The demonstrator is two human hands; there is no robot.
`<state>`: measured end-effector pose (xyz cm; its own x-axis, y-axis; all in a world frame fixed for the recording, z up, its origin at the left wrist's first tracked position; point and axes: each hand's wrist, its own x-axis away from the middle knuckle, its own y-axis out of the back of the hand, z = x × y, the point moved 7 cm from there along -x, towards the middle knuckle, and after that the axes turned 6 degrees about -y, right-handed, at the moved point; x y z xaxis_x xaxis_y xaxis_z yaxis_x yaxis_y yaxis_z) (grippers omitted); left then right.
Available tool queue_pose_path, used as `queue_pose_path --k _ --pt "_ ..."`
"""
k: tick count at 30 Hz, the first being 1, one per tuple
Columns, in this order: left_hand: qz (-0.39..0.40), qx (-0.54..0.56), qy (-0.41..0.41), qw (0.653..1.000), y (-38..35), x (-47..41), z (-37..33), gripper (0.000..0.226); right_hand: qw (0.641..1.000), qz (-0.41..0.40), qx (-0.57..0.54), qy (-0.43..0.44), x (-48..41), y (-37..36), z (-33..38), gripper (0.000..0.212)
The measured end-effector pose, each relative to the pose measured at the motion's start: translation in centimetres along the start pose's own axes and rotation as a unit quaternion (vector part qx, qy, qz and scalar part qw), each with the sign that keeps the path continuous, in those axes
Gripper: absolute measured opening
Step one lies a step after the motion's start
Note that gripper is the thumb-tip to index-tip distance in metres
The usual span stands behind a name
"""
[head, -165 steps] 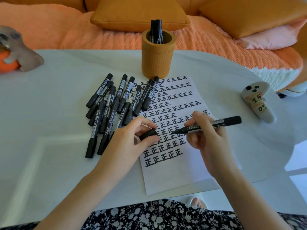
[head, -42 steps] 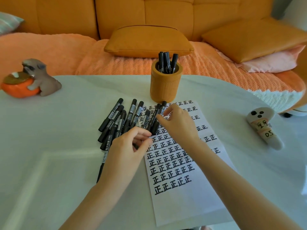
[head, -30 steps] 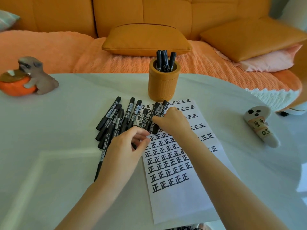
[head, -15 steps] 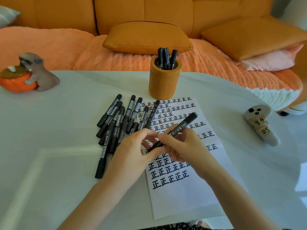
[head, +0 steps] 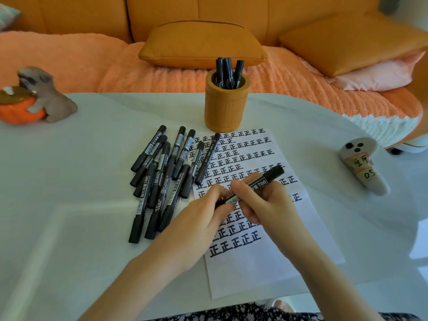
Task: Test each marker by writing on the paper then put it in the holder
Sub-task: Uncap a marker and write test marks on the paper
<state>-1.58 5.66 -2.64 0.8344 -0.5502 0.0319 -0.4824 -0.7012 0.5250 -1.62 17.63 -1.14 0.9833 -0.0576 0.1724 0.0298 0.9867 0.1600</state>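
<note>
The person holds one black marker (head: pixel 266 179) in both hands just above the paper (head: pixel 266 269), right of the frame's middle. Its long axis slants from lower left to upper right. The upper-right end points toward the right side of the frame and sticks out free past the fingers. The lower-left end is hidden under fingertips, so whether the cap is on cannot be told.

The right hand (head: pixel 266 205) has its fingers curled round the barrel, with the printed label showing above the knuckles. The left hand (head: pixel 194 225) comes in from the lower left, and its fingertips pinch the marker's lower-left end.

The paper lies flat on the white table (head: pixel 69 181), covered in rows of black written characters down to a blank lower part. Left of it is a loose pile of markers (head: pixel 162 177), overlapping one another and mostly pointing up and slightly right. The rightmost ones lie over the paper's left edge.

The orange holder (head: pixel 225 110) stands upright at the paper's top edge, in the upper middle of the frame. Several markers (head: pixel 228 70) stand in it, leaning a little apart.

A grey animal figurine (head: pixel 46 96) leans on an orange bowl (head: pixel 18 112) at the upper left. A white ghost-shaped thing (head: pixel 361 167) with handwritten labels lies at the right, well apart from the paper.
</note>
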Motion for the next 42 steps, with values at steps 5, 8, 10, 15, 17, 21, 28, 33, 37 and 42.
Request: queue_pose_path --k 5,8,10,15,17,21,28,33,37,42 --pt "-0.008 0.012 -0.019 1.000 0.1 0.2 -0.7 0.022 1.000 0.008 -0.025 0.007 0.1 -0.2 0.3 0.036" --pt "-0.016 0.022 -0.023 0.999 0.4 0.3 -1.2 0.019 0.999 0.016 -0.035 0.004 0.1 -0.3 0.2 0.035" --pt "-0.016 0.036 -0.026 0.999 0.5 0.3 -1.5 0.018 0.999 0.023 -0.045 0.003 0.2 -0.4 0.1 0.035" --pt "-0.023 0.068 -0.027 0.997 0.6 0.4 -1.5 0.027 0.999 0.028 -0.033 0.020 0.4 -0.2 0.6 0.038" --pt "-0.016 0.072 -0.027 0.997 0.3 0.5 -1.5 0.026 0.999 0.021 -0.038 0.023 0.5 0.0 0.6 0.037" --pt "0.007 0.050 -0.026 0.998 -0.2 0.3 -1.3 0.026 0.997 -0.022 -0.068 0.009 0.6 0.7 0.0 0.031" --pt "0.002 0.060 0.012 0.998 0.1 0.8 0.1 0.020 0.980 -0.104 -0.167 0.004 0.8 5.0 -0.8 0.020" --pt "-0.006 0.011 0.010 1.000 0.3 0.4 0.9 0.027 0.987 -0.105 -0.121 0.006 1.3 6.2 -1.2 0.021" --pt "-0.073 -0.008 0.007 0.997 1.5 0.3 1.1 0.028 0.991 -0.123 -0.058 -0.015 1.8 6.3 -2.5 0.031" --pt "-0.107 -0.014 0.013 0.994 1.9 0.3 1.5 0.026 0.985 -0.169 -0.026 -0.029 2.6 6.5 -4.0 0.037"
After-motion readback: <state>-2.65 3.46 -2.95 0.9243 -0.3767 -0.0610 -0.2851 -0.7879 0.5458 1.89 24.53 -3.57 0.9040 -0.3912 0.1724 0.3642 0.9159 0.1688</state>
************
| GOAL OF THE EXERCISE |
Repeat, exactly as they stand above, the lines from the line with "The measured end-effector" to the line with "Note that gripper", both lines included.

| ANSWER SECTION |
The measured end-effector pose, each relative to the pose measured at the motion's start: translation in centimetres along the start pose's own axes and rotation as a unit quaternion (vector part qx, qy, qz and scalar part qw), each with the sign that keeps the path continuous, in those axes
Gripper: absolute measured opening
Step one lies a step after the motion's start
Note that gripper is the thumb-tip to index-tip distance in metres

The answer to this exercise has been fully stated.